Fate bene attenzione a queste parole: "nuova generazione" e " terza generazione".

Hanno cominciato a usarle come apposizione a "centrali nucleari"   ministri e portavoce. Compreso il solito Gasparri con annessa saliva agli angoli della bocca.

 

Ora cominceranno sottosegretari, cortigiani, servi della gleba parlamentare. Quindi i "nani e ballerine" ( il socialista Formica fu profetico negli anni 80!), la compagnia di giro che frequenta Vespa e gli altri "salotti" televisivi.
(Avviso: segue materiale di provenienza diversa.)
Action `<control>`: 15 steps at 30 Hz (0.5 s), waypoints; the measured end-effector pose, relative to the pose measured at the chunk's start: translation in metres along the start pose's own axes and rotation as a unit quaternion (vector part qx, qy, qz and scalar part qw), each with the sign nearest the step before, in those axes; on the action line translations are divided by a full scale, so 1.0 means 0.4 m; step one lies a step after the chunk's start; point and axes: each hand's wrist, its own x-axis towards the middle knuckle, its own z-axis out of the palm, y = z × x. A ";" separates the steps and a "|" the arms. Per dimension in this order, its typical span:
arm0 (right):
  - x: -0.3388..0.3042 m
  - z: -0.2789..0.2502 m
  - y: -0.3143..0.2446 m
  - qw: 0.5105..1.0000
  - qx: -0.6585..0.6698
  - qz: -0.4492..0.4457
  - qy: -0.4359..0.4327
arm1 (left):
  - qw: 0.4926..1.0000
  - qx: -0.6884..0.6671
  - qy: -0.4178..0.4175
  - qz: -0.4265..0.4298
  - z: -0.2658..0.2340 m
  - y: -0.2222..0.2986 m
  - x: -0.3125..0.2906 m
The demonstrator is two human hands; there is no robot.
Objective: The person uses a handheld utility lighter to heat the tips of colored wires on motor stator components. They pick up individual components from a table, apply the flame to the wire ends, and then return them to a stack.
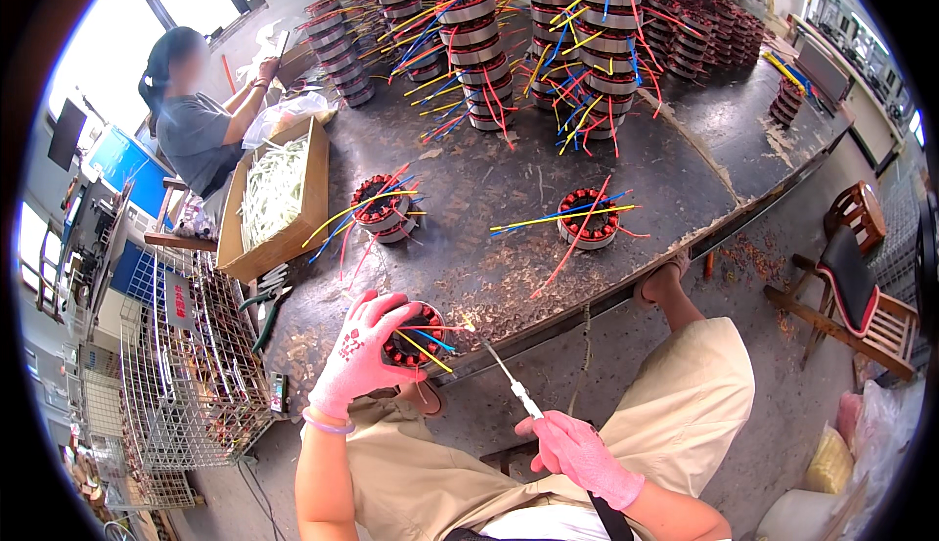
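A: Left hand?
B: Left hand [364, 347] clasps a stator [403, 347], fingers over its rim. Stator's at 3 o'clock from the palm, over the near edge of the worktop [479, 203]; can't tell if it's resting there.
A: Right?
B: Right hand [583, 455] closed round the white handle of a tool [522, 395]. Thin metal shank, type unclear.
A: Key relation?
B: Tool tip against leads [428, 347]. Stator lies at 10 o'clock from the right hand. Tool's long axis runs 5 to 11; leads fan out toward 3 and 4. Tip is just beside the red lead's end, by a bright spot [469, 326]. Contact? Can't tell.
A: Nearer hand?
B: Left's on the stator; right's apart from it, only the tool reaches close.
A: Others?
B: Two loose: far stator [389, 228] at 12 from the held one, side stator [591, 239] at 2.
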 end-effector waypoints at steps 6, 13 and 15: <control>-0.001 -0.001 0.003 1.000 0.002 0.007 0.007 | 1.000 -0.014 0.002 -0.012 -0.002 0.009 0.003; 0.002 0.000 0.007 1.000 0.012 -0.001 0.003 | 1.000 -0.012 -0.002 -0.011 0.001 0.001 0.000; -0.003 0.002 -0.005 1.000 0.005 -0.001 0.001 | 1.000 -0.012 -0.003 -0.012 0.000 0.000 -0.002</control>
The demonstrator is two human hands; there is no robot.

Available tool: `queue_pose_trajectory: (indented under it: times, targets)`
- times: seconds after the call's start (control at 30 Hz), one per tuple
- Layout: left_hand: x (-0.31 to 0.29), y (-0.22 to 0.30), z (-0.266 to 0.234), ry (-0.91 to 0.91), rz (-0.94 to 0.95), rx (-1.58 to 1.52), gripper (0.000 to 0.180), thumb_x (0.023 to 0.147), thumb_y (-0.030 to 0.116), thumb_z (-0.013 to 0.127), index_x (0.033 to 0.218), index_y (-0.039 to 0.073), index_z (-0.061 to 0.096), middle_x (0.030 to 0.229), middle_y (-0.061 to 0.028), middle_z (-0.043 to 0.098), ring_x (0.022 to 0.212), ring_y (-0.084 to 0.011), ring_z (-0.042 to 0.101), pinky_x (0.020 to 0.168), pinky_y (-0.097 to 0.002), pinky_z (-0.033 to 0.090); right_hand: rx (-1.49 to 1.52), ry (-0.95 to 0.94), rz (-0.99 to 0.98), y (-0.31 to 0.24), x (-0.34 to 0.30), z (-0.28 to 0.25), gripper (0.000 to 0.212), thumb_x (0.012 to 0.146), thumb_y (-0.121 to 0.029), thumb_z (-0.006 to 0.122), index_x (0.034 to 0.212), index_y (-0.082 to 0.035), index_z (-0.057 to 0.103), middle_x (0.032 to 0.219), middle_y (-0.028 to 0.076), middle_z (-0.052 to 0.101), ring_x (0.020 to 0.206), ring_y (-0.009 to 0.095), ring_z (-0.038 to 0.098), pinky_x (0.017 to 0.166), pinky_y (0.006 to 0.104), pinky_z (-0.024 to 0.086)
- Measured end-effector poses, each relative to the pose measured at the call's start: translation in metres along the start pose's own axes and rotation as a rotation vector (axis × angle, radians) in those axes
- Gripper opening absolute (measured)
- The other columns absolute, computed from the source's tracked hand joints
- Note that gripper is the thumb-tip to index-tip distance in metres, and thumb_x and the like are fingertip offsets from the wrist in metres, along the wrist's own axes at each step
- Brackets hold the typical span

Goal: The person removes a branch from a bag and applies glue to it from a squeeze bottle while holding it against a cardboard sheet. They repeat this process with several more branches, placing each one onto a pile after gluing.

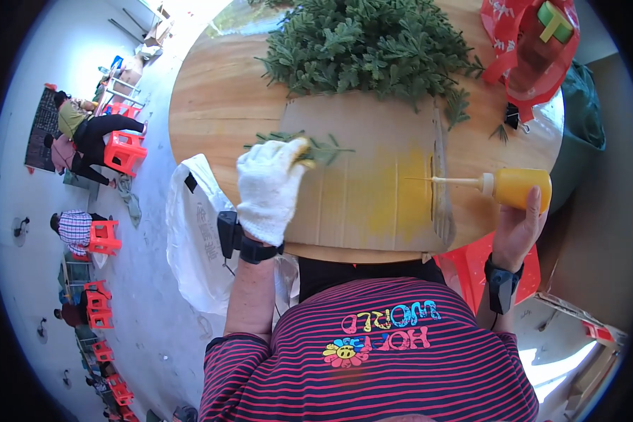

Nonché i Tg. Uno, due, tre, quattro e così via sino a dodici.

 

A un certo punto vi sorprenderete nel sentire "terza generazione" in bocca ai vostri amici a tavola, ai colleghi in ufficio, alla gente al bar. Ovviamente NON è vero niente. Le "terze" sono tali solo per un fatto anagrafico, essendo le "ultime" costruite. La tecnologia ha migliorato solo la strumentazione di controllo e di esercizio delle centrali, ma non ha risolto i due problemi gravi. 1) Le scorie, che continuiamo a sotterrare, affondare, spedire in Africa. 2) l'emissione di radioattività ( io li ho visti i bambini di Chernobil). Gli studi per le cosiddette centrali di "quarta generazione" si completeranno tra una ventina d'anni. Solo allora sapremo. Nel frattempo noi costruiremo le "vecchie".

 

Eppure un bel giorno lavandoci i denti, a furia di sentire qualla parola, diremo a noi stessi: bè adesso le centrali di terza generazione sono sicure. E andremo felici a votare a favore.